• **Listed entries**:
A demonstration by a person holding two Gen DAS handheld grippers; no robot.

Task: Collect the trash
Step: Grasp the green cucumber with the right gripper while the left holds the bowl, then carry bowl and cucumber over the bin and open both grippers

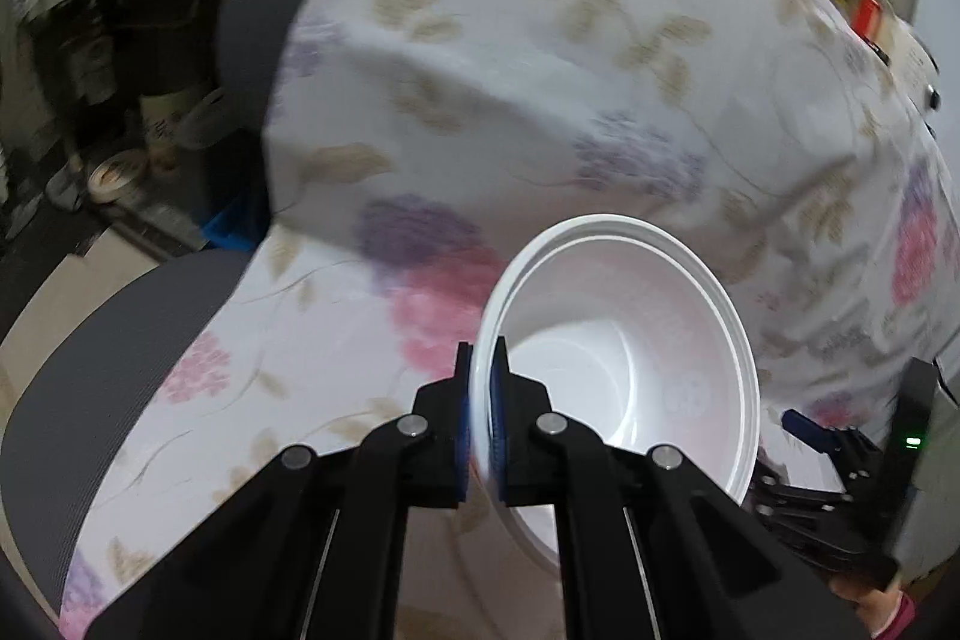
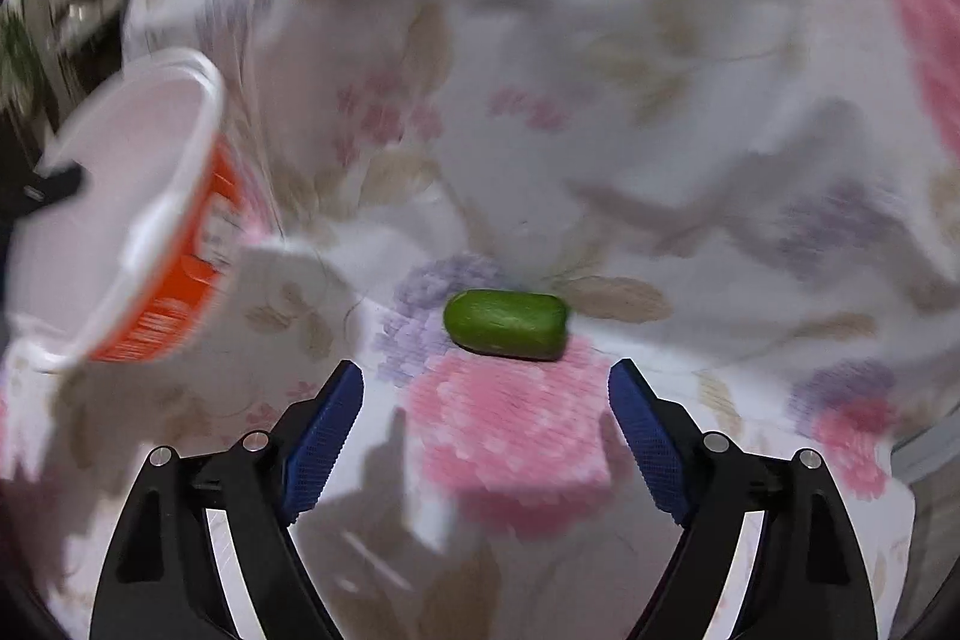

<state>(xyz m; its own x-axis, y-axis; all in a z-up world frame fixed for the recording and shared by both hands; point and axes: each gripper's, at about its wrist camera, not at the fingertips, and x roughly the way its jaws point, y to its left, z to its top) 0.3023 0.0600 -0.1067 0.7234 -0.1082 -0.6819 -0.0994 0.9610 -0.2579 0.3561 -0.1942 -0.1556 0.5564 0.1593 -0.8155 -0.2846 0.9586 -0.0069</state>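
One cucumber piece [image 2: 506,323] on floral cloth [image 2: 600,130], nr bowl [image 2: 129,214].

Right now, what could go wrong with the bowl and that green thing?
The left claw pinches only the thin rim of the white bowl, which hangs tilted, so it might slip or flex loose. The green piece looks rounded and lies on the soft flowered cloth; the open right claw could nudge it away or snag cloth. The pictures are blurry, so fast moves may miss.
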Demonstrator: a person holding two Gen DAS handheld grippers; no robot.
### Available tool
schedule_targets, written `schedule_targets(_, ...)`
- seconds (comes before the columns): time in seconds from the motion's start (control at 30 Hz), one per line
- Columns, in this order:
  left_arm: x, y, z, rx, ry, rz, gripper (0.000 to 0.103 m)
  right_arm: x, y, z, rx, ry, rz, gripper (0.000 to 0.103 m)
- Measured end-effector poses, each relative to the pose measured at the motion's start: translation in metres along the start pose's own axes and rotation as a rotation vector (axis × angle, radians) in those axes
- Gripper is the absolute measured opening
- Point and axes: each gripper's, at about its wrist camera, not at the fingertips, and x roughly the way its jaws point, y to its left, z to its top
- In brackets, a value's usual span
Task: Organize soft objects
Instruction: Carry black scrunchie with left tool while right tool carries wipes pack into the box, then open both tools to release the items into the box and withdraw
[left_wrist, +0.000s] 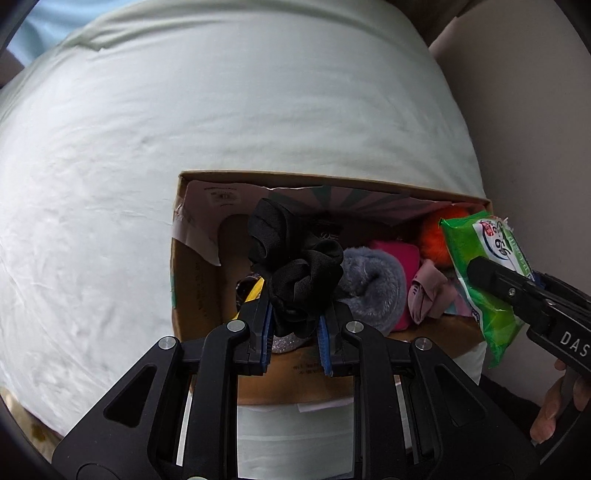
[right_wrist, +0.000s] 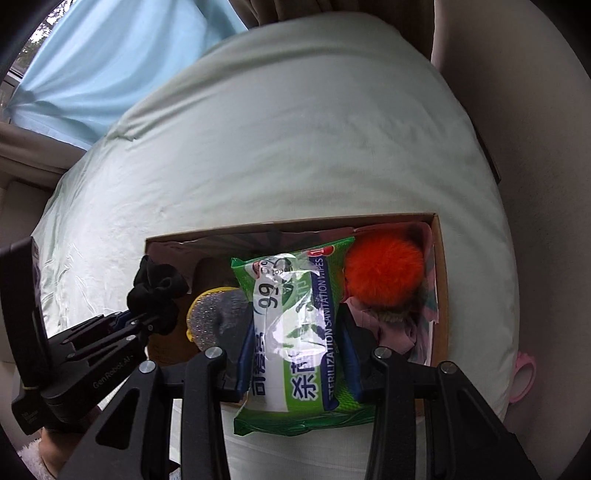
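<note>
Left wrist view: the left gripper has its jaws closed partway onto a black scrunchie, which bunches up between and above the blue-edged fingers and hangs over the near left part of an open cardboard box. The box rests on a pale green bed cover. Inside the box lie a grey fluffy item, a pink fabric piece, a magenta item and an orange pompom at the far right corner; a glittery sponge with a yellow edge shows just below the scrunchie. At the right edge, the right gripper clamps a green wet-wipes pack above the box's right end (the jaws' far side is hidden behind the pack). Right wrist view: the right gripper has its jaws closed on the wet-wipes pack at both long sides, the pack standing lengthwise over the middle of the cardboard box. The orange pompom sits in the far right corner, with the pink fabric piece just below it. The glittery sponge lies to the left of the pack. Further left, the left gripper holds the black scrunchie over the box's left end. A pink ring-shaped object lies on the bed cover beside the box's right side.
</note>
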Motion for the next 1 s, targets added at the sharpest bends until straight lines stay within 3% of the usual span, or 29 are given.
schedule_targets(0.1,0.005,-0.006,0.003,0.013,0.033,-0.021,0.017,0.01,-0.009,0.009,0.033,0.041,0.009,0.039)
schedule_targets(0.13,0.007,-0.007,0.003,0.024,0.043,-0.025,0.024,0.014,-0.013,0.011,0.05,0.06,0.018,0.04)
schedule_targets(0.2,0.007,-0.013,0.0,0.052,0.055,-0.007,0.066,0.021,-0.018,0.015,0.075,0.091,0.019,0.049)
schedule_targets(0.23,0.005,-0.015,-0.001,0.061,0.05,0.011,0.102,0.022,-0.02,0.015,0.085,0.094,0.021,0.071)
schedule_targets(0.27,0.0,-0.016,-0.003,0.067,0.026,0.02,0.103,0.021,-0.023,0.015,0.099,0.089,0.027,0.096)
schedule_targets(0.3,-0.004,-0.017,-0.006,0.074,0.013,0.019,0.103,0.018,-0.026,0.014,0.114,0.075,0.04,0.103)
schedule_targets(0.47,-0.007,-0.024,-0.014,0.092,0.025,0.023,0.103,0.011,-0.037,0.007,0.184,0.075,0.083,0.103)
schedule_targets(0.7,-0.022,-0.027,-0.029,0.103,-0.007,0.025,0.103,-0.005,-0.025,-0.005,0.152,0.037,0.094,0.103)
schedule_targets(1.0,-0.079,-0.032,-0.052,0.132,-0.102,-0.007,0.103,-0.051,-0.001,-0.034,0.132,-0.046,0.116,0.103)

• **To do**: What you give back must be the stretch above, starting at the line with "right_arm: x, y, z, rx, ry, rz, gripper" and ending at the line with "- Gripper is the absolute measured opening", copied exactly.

• **Answer section**:
  right_arm: x, y, z, rx, ry, rz, gripper (0.000 to 0.103 m)
- Measured end-effector poses, each relative to the pose measured at the motion's start: translation in metres along the start pose's own axes and rotation as a rotation vector (axis × angle, radians) in those axes
- Gripper is the absolute measured opening

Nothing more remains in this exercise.